Finalement, un nouvel article sera ajouté concernant la responsabilité personnelle des administrateurs et dirigeants des sociétés qui commettent une infraction à la loi : ceux-ci pourront à l'avenir être présumés avoir commis l'infraction à moins qu'ils soient en mesure de démontrer avoir fait preuve de diligence raisonnable.[18]

Tel que mentionné, le projet de loi 176 prévoit des modifications majeures. Certaines entraient en vigueur en date de la sanction, soit le 12 juin dernier, alors que d'autres entreront en vigueur le 1er janvier 2019[19]. En cas d'ambiguïté ou de questionnement à ce sujet, nous vous invitons à communiquer directement avec nous ou un membre de notre équipe.


 

[1] Art. 18 et 27 PL 176.

[2] Art. 79.7 LNT.

[3] Art. 15 PL 176.

[4] Art. 28 PL 176.

[5] Art. 21 et 22 PL 176.

[6] Art. 23 PL 176.

[7] Art. 29 PL 176.

[8] Art. 32 PL 176. 

[9] Art. 35 PL 176.

[10] Art. 35 PL 176.

[11] Art. 46 PL 176.

[12] Art. 8 PL 176.

[13] Art. 9 PL 176 : Cette interprétation est basée sur les notes manuscrites des amendements sur lesquelles une ambigüité apparait.

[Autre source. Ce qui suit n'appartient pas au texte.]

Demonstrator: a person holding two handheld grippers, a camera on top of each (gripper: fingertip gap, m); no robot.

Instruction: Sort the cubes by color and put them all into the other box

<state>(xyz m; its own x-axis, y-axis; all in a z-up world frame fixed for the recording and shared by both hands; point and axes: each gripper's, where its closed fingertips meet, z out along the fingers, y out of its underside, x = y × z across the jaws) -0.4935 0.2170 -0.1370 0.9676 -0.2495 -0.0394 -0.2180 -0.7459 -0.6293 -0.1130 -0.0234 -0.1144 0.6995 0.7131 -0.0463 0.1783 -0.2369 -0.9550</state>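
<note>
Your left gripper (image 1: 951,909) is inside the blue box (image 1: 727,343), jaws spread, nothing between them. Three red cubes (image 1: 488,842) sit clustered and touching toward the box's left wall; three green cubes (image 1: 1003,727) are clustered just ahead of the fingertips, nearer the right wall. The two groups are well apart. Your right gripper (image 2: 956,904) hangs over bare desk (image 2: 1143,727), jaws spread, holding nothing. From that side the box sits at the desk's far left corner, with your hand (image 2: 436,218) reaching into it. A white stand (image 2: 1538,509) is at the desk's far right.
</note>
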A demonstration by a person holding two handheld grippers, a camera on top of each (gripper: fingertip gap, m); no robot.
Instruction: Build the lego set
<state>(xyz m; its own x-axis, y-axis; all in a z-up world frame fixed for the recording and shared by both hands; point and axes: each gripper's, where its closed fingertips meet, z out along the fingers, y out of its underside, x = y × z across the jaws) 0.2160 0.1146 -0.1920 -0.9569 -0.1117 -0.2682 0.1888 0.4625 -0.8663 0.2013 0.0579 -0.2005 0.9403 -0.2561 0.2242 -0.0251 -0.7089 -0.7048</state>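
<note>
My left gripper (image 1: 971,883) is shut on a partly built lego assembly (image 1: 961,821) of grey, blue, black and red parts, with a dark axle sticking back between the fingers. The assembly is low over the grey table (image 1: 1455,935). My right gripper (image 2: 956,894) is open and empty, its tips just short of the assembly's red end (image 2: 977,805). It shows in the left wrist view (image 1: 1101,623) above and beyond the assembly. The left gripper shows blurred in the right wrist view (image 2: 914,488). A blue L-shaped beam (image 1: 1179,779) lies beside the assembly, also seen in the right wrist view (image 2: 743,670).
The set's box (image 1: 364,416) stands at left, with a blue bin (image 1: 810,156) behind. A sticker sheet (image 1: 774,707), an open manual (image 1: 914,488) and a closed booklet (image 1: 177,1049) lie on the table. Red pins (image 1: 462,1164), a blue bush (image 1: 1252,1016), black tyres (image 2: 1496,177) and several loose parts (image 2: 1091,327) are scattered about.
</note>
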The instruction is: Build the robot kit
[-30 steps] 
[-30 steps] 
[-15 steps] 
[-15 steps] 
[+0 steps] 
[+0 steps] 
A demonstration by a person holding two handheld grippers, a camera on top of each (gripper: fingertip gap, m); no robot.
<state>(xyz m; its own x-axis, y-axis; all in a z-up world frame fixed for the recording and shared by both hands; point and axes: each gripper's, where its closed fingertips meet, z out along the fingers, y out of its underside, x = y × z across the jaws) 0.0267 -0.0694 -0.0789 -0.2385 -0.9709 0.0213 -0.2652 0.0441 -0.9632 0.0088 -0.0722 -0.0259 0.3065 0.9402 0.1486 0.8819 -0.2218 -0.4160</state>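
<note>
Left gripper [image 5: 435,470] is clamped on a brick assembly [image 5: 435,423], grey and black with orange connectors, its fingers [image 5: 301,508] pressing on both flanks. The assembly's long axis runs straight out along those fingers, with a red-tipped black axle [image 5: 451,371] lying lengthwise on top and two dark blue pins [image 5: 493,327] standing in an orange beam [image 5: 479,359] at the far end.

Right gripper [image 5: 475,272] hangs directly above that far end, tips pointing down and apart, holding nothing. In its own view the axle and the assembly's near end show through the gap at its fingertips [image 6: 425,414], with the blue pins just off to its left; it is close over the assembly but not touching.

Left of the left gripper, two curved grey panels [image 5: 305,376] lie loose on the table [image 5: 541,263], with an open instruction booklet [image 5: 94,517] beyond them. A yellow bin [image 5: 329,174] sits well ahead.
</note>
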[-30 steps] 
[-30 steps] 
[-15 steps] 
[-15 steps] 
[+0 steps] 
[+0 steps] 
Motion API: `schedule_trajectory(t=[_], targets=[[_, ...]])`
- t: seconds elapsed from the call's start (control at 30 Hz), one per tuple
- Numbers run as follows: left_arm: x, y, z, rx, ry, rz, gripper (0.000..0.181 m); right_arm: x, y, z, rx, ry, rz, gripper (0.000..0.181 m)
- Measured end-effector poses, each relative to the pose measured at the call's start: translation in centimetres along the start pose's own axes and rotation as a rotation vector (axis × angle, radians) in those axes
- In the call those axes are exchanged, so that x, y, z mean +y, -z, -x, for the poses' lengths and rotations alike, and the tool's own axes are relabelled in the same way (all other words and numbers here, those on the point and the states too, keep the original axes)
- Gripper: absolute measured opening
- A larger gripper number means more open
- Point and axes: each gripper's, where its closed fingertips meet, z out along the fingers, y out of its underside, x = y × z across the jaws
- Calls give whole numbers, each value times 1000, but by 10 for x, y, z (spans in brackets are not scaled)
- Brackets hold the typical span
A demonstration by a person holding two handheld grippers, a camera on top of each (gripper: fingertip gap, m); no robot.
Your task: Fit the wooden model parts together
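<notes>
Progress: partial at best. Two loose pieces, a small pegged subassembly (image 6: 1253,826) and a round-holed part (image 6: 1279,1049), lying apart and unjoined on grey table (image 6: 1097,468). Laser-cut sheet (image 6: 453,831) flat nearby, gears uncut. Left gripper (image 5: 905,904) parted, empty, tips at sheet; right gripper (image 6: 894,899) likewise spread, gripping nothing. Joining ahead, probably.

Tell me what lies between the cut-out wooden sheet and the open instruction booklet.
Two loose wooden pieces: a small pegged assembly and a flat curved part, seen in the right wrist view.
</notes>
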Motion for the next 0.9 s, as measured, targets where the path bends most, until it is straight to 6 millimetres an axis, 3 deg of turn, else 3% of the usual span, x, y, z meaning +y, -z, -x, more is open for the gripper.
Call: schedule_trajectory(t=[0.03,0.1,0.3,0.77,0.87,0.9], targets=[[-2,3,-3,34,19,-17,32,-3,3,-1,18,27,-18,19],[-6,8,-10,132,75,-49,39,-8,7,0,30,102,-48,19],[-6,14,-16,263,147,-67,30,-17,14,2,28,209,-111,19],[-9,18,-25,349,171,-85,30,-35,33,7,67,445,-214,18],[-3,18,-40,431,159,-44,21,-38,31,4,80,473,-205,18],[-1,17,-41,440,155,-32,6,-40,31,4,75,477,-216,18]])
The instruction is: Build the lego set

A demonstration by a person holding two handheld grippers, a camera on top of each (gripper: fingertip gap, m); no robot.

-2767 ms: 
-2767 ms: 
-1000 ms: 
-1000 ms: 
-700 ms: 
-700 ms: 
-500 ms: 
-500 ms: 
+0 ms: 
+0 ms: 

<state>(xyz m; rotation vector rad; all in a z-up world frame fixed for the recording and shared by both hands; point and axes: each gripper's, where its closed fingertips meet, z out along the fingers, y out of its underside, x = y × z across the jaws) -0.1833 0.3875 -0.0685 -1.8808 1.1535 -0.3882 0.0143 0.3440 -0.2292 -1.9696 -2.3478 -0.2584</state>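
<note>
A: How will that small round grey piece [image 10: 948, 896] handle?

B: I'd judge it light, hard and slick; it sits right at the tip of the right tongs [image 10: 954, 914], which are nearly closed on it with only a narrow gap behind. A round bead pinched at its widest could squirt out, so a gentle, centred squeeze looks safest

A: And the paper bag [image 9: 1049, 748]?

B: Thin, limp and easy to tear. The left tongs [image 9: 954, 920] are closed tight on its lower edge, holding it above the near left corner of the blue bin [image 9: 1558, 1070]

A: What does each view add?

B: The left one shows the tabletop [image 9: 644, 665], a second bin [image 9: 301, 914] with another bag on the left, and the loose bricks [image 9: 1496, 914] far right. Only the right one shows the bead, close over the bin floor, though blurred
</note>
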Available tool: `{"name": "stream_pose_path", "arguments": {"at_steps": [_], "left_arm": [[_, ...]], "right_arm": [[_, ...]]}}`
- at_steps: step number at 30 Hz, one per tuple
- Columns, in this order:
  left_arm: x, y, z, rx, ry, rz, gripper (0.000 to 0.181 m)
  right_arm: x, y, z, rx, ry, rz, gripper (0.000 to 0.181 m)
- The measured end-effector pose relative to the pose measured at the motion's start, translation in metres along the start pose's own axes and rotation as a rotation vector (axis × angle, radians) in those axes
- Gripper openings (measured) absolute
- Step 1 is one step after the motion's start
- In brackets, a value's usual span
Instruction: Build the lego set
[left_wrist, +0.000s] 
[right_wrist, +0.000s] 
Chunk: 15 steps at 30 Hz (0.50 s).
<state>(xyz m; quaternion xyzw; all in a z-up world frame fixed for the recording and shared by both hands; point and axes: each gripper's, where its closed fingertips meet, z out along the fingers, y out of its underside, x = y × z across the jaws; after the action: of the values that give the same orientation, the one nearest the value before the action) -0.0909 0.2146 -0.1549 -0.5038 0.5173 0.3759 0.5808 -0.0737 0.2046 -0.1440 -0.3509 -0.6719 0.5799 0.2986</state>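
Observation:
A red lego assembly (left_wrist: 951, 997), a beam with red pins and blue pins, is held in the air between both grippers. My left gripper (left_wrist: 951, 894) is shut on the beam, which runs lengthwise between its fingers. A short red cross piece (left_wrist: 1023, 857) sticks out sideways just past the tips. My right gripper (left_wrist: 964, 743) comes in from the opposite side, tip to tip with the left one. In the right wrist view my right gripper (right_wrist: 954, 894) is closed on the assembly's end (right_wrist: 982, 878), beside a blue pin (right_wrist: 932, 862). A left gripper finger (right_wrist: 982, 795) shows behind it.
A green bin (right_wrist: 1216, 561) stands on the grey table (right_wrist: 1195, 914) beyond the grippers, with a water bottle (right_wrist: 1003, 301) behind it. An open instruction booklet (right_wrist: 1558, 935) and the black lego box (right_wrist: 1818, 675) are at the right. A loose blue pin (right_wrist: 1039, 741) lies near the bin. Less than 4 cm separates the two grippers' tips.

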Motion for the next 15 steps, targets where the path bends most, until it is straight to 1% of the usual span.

Notre interprétation pourrait être modifiée si la retranscription officielle apporte un changement.

[14] Art. 30 PL 176.

[15] Art. 31 PL 176.

[16] Art. 37 PL 176. La transmission des plaintes sera effectuée conformément à une entente à intervenir entre la CNESST et la CDPDJ qui prévoira en outre les modalités de collaboration entre les deux organismes, notamment afin de prévenir que le délai de transmission de la plainte ne porte préjudice au salarié.

[17] Art. 37.1 PL 176.

[18]     Art. 43 PL 176.

[19]     Notamment, la modification des articles 41.1 LNT (disparité de traitement en raison du statut d'emploi), 59.0.1 LNT (refus d'effectuer des heures supplémentaires), 69 LNT (augmentation du congé annuel pour les salariés de trois ans de service continu), 74.1 LNT (disparité de traitement pour la durée du congé annuel), 79.2, 79.7 et 79.16 LNT (ajout de 2 journées rémunérées pour absences pour maladies ou raisons familiales), 80 et 81.1 LNT (modifications relatives à certaines absences pour raisons familiales ou parentales) et 81.19 LNT (exigence d'une politique de prévention du harcèlement psychologique), prendra plutôt effet le 1er janvier 2019. De plus, les modifications sujettes à l'adoption d'un règlement par le gouvernement sont subordonnées à l'entrée en vigueur dudit règlement (ce qui inclut, notamment, les dispositions relatives aux agences de placement).